Dataset entries
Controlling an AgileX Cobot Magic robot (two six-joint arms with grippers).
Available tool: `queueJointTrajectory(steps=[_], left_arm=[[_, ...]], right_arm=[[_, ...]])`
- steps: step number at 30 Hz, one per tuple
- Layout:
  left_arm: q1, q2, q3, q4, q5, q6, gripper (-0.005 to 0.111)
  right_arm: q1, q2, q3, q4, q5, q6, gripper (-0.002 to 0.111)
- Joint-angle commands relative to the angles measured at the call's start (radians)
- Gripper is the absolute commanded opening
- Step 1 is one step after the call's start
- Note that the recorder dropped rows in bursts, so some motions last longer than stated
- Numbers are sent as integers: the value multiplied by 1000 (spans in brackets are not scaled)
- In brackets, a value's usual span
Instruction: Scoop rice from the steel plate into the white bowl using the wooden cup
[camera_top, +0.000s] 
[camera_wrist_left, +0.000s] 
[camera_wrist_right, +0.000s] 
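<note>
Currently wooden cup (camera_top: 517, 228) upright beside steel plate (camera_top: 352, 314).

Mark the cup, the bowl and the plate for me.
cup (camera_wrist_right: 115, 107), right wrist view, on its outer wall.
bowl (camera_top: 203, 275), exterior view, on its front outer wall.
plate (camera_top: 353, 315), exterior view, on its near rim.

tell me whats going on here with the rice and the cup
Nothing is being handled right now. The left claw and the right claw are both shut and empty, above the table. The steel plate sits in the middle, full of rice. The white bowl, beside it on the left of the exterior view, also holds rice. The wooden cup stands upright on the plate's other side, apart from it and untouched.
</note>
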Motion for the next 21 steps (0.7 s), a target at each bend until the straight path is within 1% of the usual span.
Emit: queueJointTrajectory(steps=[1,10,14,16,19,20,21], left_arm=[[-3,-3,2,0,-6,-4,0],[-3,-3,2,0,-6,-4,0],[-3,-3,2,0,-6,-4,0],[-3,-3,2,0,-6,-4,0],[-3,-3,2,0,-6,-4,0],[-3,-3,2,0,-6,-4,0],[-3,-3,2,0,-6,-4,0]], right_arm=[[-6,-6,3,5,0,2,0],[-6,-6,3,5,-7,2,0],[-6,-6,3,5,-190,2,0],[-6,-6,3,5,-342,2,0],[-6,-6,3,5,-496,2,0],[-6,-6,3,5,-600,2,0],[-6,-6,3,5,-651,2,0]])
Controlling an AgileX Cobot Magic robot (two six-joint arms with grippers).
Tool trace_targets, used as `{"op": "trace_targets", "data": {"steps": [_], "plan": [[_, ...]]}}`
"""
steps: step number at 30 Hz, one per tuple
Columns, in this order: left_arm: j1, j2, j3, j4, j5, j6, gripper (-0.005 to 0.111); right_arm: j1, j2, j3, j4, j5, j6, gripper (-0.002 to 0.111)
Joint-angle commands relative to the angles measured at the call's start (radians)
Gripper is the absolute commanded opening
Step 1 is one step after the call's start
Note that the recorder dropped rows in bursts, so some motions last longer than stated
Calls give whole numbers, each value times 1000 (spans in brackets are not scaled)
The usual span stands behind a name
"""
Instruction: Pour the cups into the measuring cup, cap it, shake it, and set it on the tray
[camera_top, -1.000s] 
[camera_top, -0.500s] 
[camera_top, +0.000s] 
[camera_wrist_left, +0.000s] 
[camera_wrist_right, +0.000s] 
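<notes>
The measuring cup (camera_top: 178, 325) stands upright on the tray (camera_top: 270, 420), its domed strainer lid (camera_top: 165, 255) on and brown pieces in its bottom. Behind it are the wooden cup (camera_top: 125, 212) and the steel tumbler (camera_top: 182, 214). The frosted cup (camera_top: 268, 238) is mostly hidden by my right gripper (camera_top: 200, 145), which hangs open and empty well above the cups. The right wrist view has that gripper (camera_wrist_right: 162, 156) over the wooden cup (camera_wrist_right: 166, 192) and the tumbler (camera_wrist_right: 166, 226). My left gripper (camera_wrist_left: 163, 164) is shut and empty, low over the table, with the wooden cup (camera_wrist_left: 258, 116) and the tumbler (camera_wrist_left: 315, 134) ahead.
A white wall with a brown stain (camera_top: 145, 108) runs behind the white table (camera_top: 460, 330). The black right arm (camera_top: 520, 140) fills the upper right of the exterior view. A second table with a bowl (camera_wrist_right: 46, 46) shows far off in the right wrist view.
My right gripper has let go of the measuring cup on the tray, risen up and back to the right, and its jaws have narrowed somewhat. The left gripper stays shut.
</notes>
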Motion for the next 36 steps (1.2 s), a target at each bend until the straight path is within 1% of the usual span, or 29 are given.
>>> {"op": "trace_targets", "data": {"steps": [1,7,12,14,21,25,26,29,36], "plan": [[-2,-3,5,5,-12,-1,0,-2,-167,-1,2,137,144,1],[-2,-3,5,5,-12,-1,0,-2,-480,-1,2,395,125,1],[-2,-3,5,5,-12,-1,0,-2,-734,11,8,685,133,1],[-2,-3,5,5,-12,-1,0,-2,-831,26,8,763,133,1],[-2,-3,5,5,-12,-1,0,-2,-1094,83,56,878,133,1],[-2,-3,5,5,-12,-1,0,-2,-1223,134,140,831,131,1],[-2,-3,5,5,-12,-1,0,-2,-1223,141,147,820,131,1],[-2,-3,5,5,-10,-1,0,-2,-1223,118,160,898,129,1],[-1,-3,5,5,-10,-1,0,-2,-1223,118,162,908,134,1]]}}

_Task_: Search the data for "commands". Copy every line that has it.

_Answer to the exercise_:
- Joint-angle commands relative to the angles measured at the call's start (radians)
Joint-angle commands relative to the angles measured at the call's start (radians)

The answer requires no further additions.